M 1 (Dijkstra’s Algorithm-Sending Email)
Lecture - 31
Shortest Paths - Module 1 (Dijkstra’s Algorithm-Sending Email)
(Refer Slide Time: 00:11)
Alright, welcome back to the third segment of the first module in week six where we are talking about the ‘shortest paths’ problem. And in particular, we have been focused on the single-source shortest path problem. And so far in the first two segments, we have discussed the case when all the edge weights are uniform or the edge weights are one.
That is essentially the same as working with an unweighted graph. And here we said that the BFS algorithm, which we saw in fact last week, will do the job for you. And then, in the previous segment, we tackled this more general case when you could have arbitrary edge weights but they are all guaranteed to be non-negative.
(Refer Slide Time: 00:55)
And in this case, we said that we could use Dijkstra’s algorithm to solve the problem. And we made a small note about the implementation, where we said that, well, it is natural for the functioning of Dijkstra’s algorithm to use a priority queue to keep track of the values of the distances. But unfortunately, the C++ implementation of ‘priority queue’ does not give you access to a method that can modify the values that have already been entered into the priority queue.
So we said that we will, you know, basically simulate the change in key-value operation by simply deleting the value and replacing it with the new value and this is also a bit tricky to do directly within a priority queue. So we are going to be using the set data structure to do this instead.
And this works also I believe in Java. But in Python, well, we do not really have an implementation of set that is internally based on balanced BSTs, which is what C++ uses to give you data structure that can maintain a sorted collection with insertion removal, lookups, or searches costing you only logarithmic time.
(Refer Slide Time: 02:19)
So if you are a Python user then, well, you could experiment with using the built-in priority queue data structure. And if you look at the documentation for heaps in Python, you will see that there is some guidance on how to update key values but the idea seems to be very similar to what we have already discussed in the sense that whenever they want to update a particular key value, they would essentially mark it as being removed and they would insert the new value for that key.
And then throughout your implementation, you have to just remember to check for whether an element has been marked as removed or not to be sure about whether it is a real element in the priority queue or not. So you could experiment with this, or you could just wait till the next segment where we talk about modified Dijkstra’s algorithm, where you could actually directly use a priority queue and it will not be a problem because we will never really have to actually decrease the key value.
We can do all of our work by simply inserting new values, and everything else will take care of itself. So you could wait till we discuss that. The only caveat is that in general, the modified version has a slightly worse complexity, especially in the worst case. But in practice, it tends to work out just fine.

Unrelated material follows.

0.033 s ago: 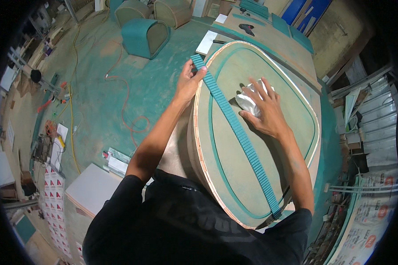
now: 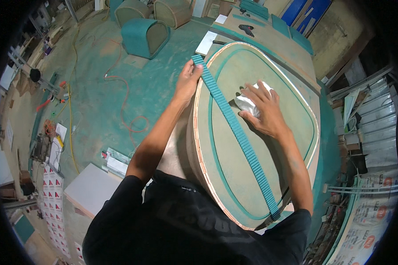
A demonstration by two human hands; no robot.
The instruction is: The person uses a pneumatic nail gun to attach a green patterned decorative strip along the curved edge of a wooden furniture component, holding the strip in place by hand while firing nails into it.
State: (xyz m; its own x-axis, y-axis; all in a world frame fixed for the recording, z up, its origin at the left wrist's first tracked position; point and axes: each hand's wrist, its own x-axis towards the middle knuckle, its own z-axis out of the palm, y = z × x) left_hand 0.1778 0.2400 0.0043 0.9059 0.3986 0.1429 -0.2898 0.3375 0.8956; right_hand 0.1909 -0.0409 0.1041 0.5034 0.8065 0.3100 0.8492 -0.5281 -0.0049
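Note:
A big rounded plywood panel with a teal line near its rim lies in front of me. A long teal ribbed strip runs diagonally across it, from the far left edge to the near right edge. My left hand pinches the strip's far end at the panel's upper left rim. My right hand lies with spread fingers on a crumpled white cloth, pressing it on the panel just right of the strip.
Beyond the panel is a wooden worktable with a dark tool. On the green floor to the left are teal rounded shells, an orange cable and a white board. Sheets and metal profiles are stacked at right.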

So if you are a Python user then you could do one of two things. Either just stick to using the modified version where you will never have to do key updates. Or, you could use the original version and you could try and see if you can simulate updates with deletions using the method that has been described in the documentation.

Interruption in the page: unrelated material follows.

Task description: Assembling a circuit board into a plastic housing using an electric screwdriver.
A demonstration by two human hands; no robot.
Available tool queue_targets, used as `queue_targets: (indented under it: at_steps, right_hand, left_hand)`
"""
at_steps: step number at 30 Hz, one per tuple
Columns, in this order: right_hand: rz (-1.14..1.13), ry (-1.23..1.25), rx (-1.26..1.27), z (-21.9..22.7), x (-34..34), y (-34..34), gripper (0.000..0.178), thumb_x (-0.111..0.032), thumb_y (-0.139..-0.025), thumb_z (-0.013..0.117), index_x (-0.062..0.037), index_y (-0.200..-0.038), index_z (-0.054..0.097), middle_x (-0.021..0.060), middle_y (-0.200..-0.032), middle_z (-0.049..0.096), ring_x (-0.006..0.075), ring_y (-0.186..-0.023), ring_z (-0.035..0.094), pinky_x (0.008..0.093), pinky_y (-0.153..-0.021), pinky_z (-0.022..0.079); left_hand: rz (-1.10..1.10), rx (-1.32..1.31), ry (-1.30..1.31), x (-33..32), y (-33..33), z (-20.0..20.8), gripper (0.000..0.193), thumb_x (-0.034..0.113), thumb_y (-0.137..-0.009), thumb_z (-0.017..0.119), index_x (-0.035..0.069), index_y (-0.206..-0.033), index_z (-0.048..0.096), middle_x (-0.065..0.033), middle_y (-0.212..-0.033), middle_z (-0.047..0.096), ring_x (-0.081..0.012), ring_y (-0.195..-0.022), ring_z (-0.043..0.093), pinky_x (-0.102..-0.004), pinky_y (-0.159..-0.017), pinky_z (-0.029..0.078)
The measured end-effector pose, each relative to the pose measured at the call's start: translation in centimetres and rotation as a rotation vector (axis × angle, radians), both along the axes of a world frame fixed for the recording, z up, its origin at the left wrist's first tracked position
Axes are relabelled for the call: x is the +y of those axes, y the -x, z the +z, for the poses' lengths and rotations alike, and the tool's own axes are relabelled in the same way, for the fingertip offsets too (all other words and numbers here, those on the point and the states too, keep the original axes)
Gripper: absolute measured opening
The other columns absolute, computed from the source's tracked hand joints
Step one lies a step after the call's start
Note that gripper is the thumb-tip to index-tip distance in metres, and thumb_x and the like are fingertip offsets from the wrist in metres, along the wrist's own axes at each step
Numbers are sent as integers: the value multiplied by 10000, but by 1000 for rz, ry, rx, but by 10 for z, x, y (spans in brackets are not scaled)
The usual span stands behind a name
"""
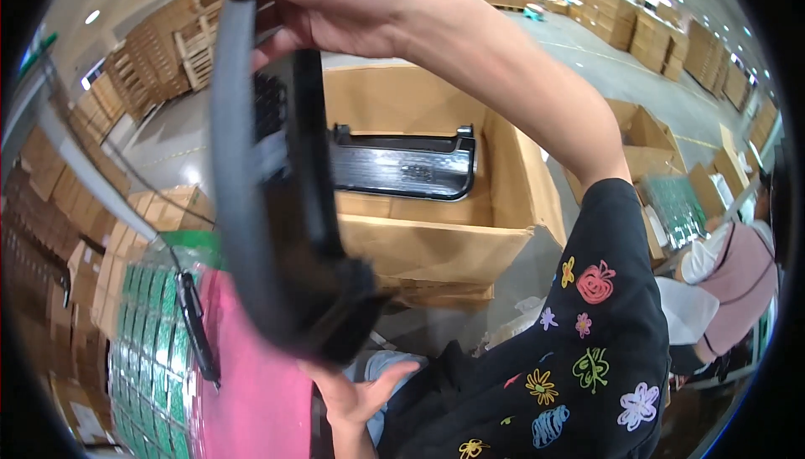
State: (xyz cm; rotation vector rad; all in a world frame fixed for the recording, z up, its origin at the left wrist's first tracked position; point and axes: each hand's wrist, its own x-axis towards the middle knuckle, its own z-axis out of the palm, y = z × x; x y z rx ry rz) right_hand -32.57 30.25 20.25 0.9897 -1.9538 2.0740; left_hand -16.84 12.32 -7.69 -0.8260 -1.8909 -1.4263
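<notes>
Beyond the grip sits the big open cardboard carton (436,241), and inside it, behind the held piece, a glossy black moulded trim part (402,165) lies flat with its lugged ends up. Up close, filling the middle, the long curved black plastic panel (277,207) stands almost upright between both hands, its grey edge facing the camera. The right hand (327,2) clamps the top end, fingers wrapped over the rim, forearm running down into a black sleeve with coloured flower doodles (579,350). The left hand (356,392) is down at the bottom end, fingers spread under the panel's lower corner, more propping than gripping; whether it truly closes on it, I cannot tell. Left of the grip, a pink sheet (251,383) and a stack of green circuit boards (147,333). Far right, another person's pink sleeve (738,266) at a bench. The risk, as I read it: the bottom is only cradled, so a twist from above could swing it off the palm and knock it against the carton edge or onto the boards.
</notes>
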Motion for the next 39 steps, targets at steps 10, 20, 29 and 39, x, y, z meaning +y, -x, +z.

At the time of this recording, the official repository only has the C++ version for the original Dijkstra’s algorithm. But I am optimistic that we might see some community contributions going forward. And if you just wait for a while, perhaps you will be able to also look at Python variants, which work just as well.
(Refer Slide Time: 04:24 & 05:17)
So with all that said, let us move on to a discussion of our first problem this week, which will give us a backdrop in which we can implement and test Dijkstra’s algorithm. So this problem is called ‘Sending Email.’ It is on the UVA platform and the problem statement basically goes like this. We are given that there are ‘n’ SMTP servers connected by network cables.
This already screams for a graph formulation. So it seems like our servers should be vertices, and the cables should probably be edges. Indeed, each of the ‘m’ cables connects to computers and it has a certain latency measured in milliseconds, which is required to send an email message, presumably between the two servers that are connected by that cable.
So by now, we are even more confident that this looks like it is something that should be modeled using a graph. What is not clear at this stage is whether there should be a directed or an undirected graph. So we will get to that in a bit. But for now, let is go ahead and look at the task at hand. So the question is the following.
What is the shortest time required to send a message from a server S to a server T along a sequence of cables? We are also told that we can assume that there is no delay incurred at the servers, which is to say that when an email arrives at a server, it can be instantly relayed to any other server that is directly connected to it via a cable.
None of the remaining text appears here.